The girl wanted to marry a boy who got a decent job of 20000rs P.M. in Hyderabad. But boys parents agreed to this proposal. But girls parents refused. The gril tried to get away from the house. But her father caught her when she was leaving and stabbed her with a rod in anger. The poor girl died. That b*astard burnt her body in barren land without completing any rituals. She used to be very geneous and friendly with me. F*uck these insolant b*asterds.


----------



## Disc_Junkie (Jun 25, 2009)

^^


----------



## SunnyChahal (Jun 25, 2009)

vamsikrishna919 said:


> Some thing like this happend to a girl near my house.
> 
> The girl wanted to marry a boy who got a decent job of 20000rs P.M. in Hyderabad. But boys parents agreed to this proposal. But girls parents refused. The gril tried to get away from the house. But her father caught her when she was leaving and stabbed her with a rod in anger. The poor girl died. That b*astard burnt her body in barren land without completing any rituals. She used to be very geneous and friendly with me. F*uck these insolant b*asterds.
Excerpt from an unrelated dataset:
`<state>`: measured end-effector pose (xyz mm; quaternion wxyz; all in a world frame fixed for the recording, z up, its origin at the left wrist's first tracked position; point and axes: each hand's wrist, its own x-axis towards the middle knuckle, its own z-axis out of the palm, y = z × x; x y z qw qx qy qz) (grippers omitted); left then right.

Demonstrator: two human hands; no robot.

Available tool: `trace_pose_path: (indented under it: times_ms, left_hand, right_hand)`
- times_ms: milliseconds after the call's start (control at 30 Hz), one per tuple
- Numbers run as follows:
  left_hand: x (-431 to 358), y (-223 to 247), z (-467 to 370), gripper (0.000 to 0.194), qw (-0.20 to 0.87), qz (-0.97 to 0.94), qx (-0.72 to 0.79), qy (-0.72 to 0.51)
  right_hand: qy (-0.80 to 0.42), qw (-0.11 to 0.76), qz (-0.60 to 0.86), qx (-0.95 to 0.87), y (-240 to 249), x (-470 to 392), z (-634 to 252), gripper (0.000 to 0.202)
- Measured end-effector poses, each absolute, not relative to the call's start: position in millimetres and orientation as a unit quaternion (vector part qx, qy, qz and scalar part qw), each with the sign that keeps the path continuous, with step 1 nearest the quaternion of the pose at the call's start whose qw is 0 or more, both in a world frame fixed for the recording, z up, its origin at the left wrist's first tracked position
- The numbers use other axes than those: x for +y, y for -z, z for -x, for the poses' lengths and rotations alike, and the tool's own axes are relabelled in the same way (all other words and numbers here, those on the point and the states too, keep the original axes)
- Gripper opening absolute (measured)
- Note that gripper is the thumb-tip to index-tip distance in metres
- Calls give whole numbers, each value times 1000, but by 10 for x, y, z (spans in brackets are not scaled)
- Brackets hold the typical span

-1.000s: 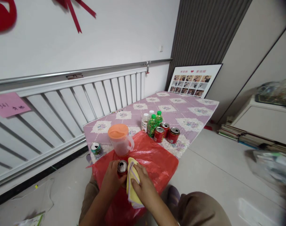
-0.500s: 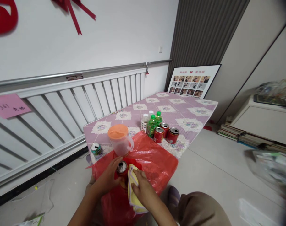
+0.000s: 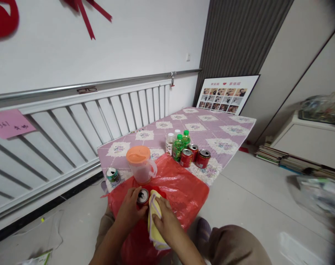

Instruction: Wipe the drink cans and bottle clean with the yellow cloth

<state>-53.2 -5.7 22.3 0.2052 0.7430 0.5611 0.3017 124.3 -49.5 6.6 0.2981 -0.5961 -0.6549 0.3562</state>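
Note:
My left hand (image 3: 131, 207) is wrapped round the side of an opened red drink can (image 3: 143, 197), whose silver top faces up. In my right hand (image 3: 166, 218) is a folded yellow cloth (image 3: 156, 228) with a pale purple edge, pressed against the can's right side. Much of the can's body is hidden by the hands and cloth. Beneath them a red plastic bag (image 3: 181, 184) spreads over the table's near corner. Just beyond the can stands a clear pitcher (image 3: 140, 171) with an orange lid.
Three red cans (image 3: 186, 158) stand beside several small bottles (image 3: 178, 147), two with green caps. A green can (image 3: 113, 176) is at the table's left edge. The flowered tablecloth (image 3: 197, 127) reaches back toward a radiator (image 3: 123, 110) and a photo board (image 3: 225, 95).
My left hand has shifted slightly and its fingers now sit further round the can. The cloth in my right hand has moved a little to the left along the can's side.

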Motion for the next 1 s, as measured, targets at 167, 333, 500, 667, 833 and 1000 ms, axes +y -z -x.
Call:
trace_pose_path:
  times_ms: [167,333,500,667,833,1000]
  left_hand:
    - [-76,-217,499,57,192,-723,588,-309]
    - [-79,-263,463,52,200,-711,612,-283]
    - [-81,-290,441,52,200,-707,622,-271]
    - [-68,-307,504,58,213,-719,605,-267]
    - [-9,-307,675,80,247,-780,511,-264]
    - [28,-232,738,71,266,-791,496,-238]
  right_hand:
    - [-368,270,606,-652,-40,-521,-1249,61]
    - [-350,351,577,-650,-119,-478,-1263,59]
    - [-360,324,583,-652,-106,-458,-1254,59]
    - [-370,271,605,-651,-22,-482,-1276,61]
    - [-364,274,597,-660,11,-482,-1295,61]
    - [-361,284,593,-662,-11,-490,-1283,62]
Was he a father or a butcher?


----------



## swordfish (Jun 26, 2009)

confused said:


> u seem to hate girls too,
> that makes two of us.


 
Are you Gay? lolz


----------



## confused (Jun 26, 2009)

swordfish said:


> Are you Gay? lolz


no, i just happen to hate sluts.


----------



## Liverpool_fan (Jun 26, 2009)

confused said:


> no, i just happen to hate sluts.



You claim all girls to be sluts? D'oh...


----------



## sanyaldk (Jun 26, 2009)

stupid boy victim of love n frustration. wasted his life...


----------